By Garin Hess, Founder and CEO of Consensus, @Garin_Hess
Eric Reis, in his book “The Lean Startup”, defines a startup as “a human institution designed to create a new product or service under conditions of extreme uncertainty.”
As a serial entrepreneur that is constantly building something new in this environment of extreme uncertainty, potential failure is always right around the corner. A few days ago I met a young college graduate from my alma mater (Brigham Young University) who is passionate about entrepreneurship. He asked me, “How do you deal with all of the fear you must experience building something like this?”
His question is insightful because most people that look from the outside in assume startup artists don’t experience fear—that somehow we are made differently from the rest of humanity. While there is undeniably a drive to achieve the seemingly impossible that is common among all successful entrepreneurs, assuming we don’t experience fear couldn’t be farther from the truth.
The difference is in what you do with the fear when it shows up.
I can’t speak for others, but here are a few things that have helped me over the years.
Fear is Just a Feeling, Not a Reality
First, use your rationale mind to force yourself to admit that just feeling fear doesn’t mean much really. I remember one day during my previous SaaS startup journey where I felt like we were doomed to complete failure (this is not an uncommon feeling when faced with seemingly insurmountable challenges). The fear was so real I assumed it equated to reality. I fear failure so that means I am going to fail.
We didn’t quit and kept plugging away at our challenges and less than 18 months later we were acquired by a public company. Did we fail? Far from it! We had a successful outcome that eludes most startups.
Lesson: fear is just a feeling, not a reality. (And conversely, be equally skeptical of the euphoria that sometimes arrives early that you equate with “sure success”; both are just emotions and don’t equate to future outcomes.)
So, recognize the feeling and tell yourself, “this is just a terribly unpleasant emotion, but the future reality doesn’t have anything to do with it.”
Use Fear as a Driver
Years ago, when I was working as a Mormon missionary in Argentina, a wise peer leader wrote in a letter, “Let your fears guide you.” That was strange counsel I thought, since my modus operandi then was to avoid the thing I was afraid of. He further counseled, “Do something you fear every day.”

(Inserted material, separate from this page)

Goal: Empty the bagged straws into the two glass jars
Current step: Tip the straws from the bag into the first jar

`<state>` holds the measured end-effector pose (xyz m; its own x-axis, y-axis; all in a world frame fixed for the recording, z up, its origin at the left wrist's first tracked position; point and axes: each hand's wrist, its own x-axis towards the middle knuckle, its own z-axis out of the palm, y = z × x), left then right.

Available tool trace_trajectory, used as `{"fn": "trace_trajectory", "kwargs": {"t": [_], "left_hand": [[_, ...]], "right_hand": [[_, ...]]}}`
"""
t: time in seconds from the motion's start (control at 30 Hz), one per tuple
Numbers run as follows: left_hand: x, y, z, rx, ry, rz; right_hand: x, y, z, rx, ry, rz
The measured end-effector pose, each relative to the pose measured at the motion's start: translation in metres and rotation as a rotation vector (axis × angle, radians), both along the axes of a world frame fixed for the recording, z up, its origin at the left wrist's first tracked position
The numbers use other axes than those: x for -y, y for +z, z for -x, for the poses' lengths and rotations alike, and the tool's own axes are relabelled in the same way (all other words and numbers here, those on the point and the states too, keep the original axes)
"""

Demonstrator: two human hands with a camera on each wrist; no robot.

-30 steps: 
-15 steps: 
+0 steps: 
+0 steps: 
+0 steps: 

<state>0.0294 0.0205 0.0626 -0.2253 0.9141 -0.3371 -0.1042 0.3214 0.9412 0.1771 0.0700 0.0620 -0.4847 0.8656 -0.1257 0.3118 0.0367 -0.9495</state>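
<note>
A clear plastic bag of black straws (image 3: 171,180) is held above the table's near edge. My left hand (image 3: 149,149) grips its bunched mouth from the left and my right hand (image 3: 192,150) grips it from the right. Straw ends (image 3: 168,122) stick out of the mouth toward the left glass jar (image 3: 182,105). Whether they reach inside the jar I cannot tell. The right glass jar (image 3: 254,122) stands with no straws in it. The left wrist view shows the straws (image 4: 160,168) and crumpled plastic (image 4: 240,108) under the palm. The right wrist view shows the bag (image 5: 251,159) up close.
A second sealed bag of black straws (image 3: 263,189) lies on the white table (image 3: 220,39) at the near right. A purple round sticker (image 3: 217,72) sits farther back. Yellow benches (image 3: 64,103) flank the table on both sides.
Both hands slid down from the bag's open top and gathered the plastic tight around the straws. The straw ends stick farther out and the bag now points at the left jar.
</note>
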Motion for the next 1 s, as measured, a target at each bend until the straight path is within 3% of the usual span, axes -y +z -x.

I began practicing that and began to realize what he was getting at. As I paid attention to my fears, they pointed to things that needed attention. Things I was weak at. Things that needed strengthening. How to strengthen them? Don’t run. Face them and get to work on them.
I follow a similar principle today. If I fear something, instead of trying to show it the exit door, I try to recognize it as an area that needs attention. Am I afraid I’m going to run out of cash? I need to either fundraise or focus on improving sales or A/R collections, or perhaps all three.
Let your fears guide you. You’ll be stronger for it.
Most people fail at what they want most because they never start, or they start and give up too early. Often because of the fear of failure. Instead, redefine what failure is. In my book, failure is not going bankrupt (yes, it’s a type of failure), but to me failure is not attempting to build the startup in the first place. Failure is living under the threat of my fears and letting them own me. Success is feeling the fear and doing it anyway. Success is in the attempt, not in the outcome.
By redefining failure, we change the rules of the game in our favor. It makes us feel less fear, which actually makes it easier to work toward the success we want.
How about you? What do you do to handle the fear of failure?